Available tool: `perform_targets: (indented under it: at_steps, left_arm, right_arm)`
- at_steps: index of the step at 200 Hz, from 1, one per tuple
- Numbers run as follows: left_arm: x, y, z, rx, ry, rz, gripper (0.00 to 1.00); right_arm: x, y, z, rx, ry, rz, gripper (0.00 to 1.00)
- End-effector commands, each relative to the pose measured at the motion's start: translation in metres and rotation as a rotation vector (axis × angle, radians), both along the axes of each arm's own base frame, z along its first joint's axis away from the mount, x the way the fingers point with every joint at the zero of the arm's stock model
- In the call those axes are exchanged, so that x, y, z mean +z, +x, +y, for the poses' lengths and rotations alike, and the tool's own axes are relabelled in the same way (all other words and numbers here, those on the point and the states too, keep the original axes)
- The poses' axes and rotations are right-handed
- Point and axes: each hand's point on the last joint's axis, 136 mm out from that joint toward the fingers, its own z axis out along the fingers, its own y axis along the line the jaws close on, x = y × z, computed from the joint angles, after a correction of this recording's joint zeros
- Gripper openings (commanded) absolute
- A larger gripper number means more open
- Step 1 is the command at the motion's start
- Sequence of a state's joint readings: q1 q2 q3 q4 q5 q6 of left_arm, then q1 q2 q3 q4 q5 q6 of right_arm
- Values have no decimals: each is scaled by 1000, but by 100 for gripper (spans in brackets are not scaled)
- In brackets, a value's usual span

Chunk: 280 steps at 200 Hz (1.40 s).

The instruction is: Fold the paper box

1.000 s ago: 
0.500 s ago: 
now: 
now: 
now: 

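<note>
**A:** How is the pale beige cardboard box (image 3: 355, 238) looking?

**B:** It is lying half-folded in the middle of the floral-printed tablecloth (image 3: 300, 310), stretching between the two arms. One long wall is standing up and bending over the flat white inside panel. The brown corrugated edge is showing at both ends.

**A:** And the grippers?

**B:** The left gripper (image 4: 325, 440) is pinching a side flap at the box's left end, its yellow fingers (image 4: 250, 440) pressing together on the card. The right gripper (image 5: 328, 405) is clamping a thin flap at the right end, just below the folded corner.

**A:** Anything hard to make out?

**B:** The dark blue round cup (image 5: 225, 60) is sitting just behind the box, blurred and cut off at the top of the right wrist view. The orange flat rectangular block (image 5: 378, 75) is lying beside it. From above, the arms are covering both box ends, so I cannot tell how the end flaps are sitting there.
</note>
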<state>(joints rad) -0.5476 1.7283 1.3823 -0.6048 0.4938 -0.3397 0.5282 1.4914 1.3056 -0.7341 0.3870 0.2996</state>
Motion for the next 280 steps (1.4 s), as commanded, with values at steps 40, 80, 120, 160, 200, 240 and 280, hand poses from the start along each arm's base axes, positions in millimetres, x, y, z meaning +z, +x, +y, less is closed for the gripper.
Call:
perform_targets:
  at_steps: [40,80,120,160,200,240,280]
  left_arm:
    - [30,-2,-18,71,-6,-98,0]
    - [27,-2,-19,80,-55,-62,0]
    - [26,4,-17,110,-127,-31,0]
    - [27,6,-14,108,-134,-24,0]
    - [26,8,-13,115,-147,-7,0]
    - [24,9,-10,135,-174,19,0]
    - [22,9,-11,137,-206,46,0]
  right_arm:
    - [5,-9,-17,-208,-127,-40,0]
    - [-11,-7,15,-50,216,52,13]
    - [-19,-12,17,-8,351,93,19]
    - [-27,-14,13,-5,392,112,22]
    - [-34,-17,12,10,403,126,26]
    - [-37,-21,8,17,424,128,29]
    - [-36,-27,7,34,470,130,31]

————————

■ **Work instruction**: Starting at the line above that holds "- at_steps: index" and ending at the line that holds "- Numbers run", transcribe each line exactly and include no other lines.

■ **Task solution**:
- at_steps: index of the step at 200 Hz, from 1, one per tuple
- Numbers run as follows: left_arm: x, y, z, rx, ry, rz, gripper (0.00 to 1.00); right_arm: x, y, z, rx, ry, rz, gripper (0.00 to 1.00)

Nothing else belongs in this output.